◆ What is needed ◆
Beginning with the first line below, please restate each line exactly, down to and including the line containing "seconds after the".
···
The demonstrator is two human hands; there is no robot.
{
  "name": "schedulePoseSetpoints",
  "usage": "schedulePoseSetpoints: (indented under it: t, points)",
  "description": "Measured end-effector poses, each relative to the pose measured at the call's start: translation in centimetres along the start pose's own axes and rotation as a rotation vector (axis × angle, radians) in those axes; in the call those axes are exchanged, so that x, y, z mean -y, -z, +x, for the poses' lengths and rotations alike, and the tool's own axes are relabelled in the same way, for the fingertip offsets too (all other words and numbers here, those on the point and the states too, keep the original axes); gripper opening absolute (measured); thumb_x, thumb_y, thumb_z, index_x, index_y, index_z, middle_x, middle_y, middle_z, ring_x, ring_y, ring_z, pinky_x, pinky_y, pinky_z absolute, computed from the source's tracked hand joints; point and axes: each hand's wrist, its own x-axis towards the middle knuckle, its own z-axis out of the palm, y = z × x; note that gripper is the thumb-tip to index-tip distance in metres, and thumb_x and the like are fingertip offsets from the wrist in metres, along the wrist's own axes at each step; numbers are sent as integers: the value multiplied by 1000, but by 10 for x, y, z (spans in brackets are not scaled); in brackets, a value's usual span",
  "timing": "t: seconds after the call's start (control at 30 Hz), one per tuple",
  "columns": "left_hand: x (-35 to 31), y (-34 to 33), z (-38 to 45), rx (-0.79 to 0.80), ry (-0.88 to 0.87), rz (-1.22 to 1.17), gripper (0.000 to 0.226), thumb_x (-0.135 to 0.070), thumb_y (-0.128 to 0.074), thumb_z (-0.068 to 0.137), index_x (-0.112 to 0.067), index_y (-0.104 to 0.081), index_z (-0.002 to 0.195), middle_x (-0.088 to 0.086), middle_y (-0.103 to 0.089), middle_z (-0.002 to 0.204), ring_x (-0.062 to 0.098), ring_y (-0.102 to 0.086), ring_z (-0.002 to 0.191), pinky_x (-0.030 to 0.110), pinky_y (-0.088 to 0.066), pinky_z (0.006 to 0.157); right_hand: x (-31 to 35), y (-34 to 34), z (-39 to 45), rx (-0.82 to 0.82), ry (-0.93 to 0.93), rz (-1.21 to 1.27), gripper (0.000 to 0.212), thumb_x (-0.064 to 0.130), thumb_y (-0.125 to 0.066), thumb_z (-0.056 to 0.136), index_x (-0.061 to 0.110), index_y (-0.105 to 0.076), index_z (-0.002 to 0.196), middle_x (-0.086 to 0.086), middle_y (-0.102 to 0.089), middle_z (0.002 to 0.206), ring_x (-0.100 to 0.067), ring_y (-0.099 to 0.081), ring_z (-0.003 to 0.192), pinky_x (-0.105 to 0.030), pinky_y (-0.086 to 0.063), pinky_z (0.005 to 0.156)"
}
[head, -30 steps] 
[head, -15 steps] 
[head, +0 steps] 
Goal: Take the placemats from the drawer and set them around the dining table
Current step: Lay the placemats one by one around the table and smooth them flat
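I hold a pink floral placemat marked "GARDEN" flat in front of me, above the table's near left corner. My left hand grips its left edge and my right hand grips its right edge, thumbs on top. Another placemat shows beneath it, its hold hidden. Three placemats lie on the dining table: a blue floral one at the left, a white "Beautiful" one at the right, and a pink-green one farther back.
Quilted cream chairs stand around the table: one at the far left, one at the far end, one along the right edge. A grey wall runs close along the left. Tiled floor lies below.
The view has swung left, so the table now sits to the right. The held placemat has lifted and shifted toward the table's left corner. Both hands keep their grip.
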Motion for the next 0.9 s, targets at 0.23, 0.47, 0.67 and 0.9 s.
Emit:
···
◆ Task solution ◆
The demonstrator is two human hands; there is no robot.
{
  "name": "schedulePoseSetpoints",
  "usage": "schedulePoseSetpoints: (indented under it: t, points)",
  "description": "Measured end-effector poses, each relative to the pose measured at the call's start: translation in centimetres along the start pose's own axes and rotation as a rotation vector (axis × angle, radians) in those axes; in the call those axes are exchanged, so that x, y, z mean -y, -z, +x, for the poses' lengths and rotations alike, and the tool's own axes are relabelled in the same way, for the fingertip offsets too (all other words and numbers here, those on the point and the states too, keep the original axes); gripper opening absolute (measured); thumb_x, thumb_y, thumb_z, index_x, index_y, index_z, middle_x, middle_y, middle_z, ring_x, ring_y, ring_z, pinky_x, pinky_y, pinky_z absolute, computed from the source's tracked hand joints; point and axes: each hand's wrist, its own x-axis towards the middle knuckle, its own z-axis out of the palm, y = z × x; note that gripper is the thumb-tip to index-tip distance in metres, and thumb_x and the like are fingertip offsets from the wrist in metres, along the wrist's own axes at each step; numbers are sent as integers: the value multiplied by 1000, but by 10 for x, y, z (spans in brackets are not scaled); in brackets, a value's usual span",
  "timing": "t: seconds after the call's start (control at 30 Hz), one per tuple",

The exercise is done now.